» Prompt: The answer is a stretch of the material below, returned exactly: the line containing "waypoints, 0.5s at", the line containing "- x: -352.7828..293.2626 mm", and all lines between.

START Information shown

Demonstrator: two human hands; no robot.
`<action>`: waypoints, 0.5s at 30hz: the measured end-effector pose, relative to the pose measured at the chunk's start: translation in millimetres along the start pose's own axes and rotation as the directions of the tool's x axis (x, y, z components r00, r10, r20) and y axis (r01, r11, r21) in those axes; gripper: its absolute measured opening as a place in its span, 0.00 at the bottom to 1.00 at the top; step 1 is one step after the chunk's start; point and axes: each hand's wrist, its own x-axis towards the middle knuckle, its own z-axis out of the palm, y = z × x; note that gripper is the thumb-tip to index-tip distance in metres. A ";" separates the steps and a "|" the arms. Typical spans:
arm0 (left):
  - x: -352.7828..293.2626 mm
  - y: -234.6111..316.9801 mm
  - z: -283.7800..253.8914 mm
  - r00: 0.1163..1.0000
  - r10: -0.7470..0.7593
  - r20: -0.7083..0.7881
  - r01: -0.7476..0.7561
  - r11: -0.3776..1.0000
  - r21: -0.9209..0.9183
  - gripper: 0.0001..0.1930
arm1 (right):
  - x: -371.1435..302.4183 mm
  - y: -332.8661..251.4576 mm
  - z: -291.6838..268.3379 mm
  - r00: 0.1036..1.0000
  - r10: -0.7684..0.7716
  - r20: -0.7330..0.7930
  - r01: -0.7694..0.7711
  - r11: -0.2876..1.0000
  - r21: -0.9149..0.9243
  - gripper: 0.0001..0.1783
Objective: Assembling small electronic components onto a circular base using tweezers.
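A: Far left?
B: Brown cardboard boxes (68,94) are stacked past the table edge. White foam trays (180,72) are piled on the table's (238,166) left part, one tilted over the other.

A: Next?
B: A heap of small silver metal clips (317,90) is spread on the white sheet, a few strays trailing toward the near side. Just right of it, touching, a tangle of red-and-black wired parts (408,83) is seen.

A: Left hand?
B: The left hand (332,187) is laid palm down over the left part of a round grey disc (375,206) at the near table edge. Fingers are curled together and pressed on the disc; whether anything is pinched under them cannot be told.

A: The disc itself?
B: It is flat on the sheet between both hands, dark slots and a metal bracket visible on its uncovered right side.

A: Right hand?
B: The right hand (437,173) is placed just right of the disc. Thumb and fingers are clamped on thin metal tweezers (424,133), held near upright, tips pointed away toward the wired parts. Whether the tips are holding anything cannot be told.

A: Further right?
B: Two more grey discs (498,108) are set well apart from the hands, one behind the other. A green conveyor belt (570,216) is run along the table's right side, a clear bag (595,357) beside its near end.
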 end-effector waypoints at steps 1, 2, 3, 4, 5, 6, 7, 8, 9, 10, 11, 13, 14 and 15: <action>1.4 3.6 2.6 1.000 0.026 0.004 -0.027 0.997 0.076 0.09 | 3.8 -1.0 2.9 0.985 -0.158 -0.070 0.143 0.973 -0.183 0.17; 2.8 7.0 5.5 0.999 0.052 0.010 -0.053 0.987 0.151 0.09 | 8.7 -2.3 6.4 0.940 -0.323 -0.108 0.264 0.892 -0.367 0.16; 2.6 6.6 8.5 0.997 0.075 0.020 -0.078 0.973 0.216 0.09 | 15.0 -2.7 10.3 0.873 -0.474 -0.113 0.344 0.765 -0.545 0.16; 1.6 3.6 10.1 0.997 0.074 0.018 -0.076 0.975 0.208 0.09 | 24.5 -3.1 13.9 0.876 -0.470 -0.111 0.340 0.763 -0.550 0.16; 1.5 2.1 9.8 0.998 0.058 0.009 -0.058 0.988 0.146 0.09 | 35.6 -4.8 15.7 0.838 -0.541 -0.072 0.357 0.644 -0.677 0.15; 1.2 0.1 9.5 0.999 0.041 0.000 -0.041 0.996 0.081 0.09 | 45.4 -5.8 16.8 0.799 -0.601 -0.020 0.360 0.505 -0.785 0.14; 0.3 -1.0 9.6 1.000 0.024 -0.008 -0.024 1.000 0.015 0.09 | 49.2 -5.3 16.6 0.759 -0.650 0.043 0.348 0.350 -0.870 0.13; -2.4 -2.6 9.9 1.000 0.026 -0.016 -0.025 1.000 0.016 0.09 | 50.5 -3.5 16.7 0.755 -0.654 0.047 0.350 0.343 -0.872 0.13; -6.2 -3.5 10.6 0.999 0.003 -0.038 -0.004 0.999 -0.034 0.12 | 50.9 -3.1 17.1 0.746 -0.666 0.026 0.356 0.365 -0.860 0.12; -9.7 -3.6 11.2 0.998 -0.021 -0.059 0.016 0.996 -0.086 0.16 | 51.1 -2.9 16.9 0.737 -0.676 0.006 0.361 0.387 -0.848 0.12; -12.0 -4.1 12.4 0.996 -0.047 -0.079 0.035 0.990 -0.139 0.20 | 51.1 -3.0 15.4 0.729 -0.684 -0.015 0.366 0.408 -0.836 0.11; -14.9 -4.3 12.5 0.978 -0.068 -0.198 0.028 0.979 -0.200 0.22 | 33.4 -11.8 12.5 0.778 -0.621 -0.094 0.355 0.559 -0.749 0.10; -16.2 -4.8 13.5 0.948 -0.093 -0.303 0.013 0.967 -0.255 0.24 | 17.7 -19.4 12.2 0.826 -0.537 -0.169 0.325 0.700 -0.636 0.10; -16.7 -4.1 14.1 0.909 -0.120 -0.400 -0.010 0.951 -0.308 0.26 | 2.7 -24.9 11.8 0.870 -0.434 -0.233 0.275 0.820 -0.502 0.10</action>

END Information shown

» Solved problem:
`<action>`: waypoints, 0.5s at 30hz: the measured end-effector pose, relative to the pose measured at the chunk's start: translation in millimetres along the start pose's own axes and rotation as the directions of the tool's x axis (x, y, z components r00, r10, r20) and y axis (r01, r11, r21) in those axes; gripper: its absolute measured opening as a place in its span, 0.00 at the bottom to 1.00 at the top; step 1 is one step after the chunk's start; point and axes: each hand's wrist, its own x-axis towards the middle knuckle, its own z-axis out of the palm, y = z × x; note that gripper is the thumb-tip to index-tip distance in metres. A ";" separates the steps and a "|" the arms. Typical spans:
arm0 (left):
  - x: -352.7828..293.2626 mm

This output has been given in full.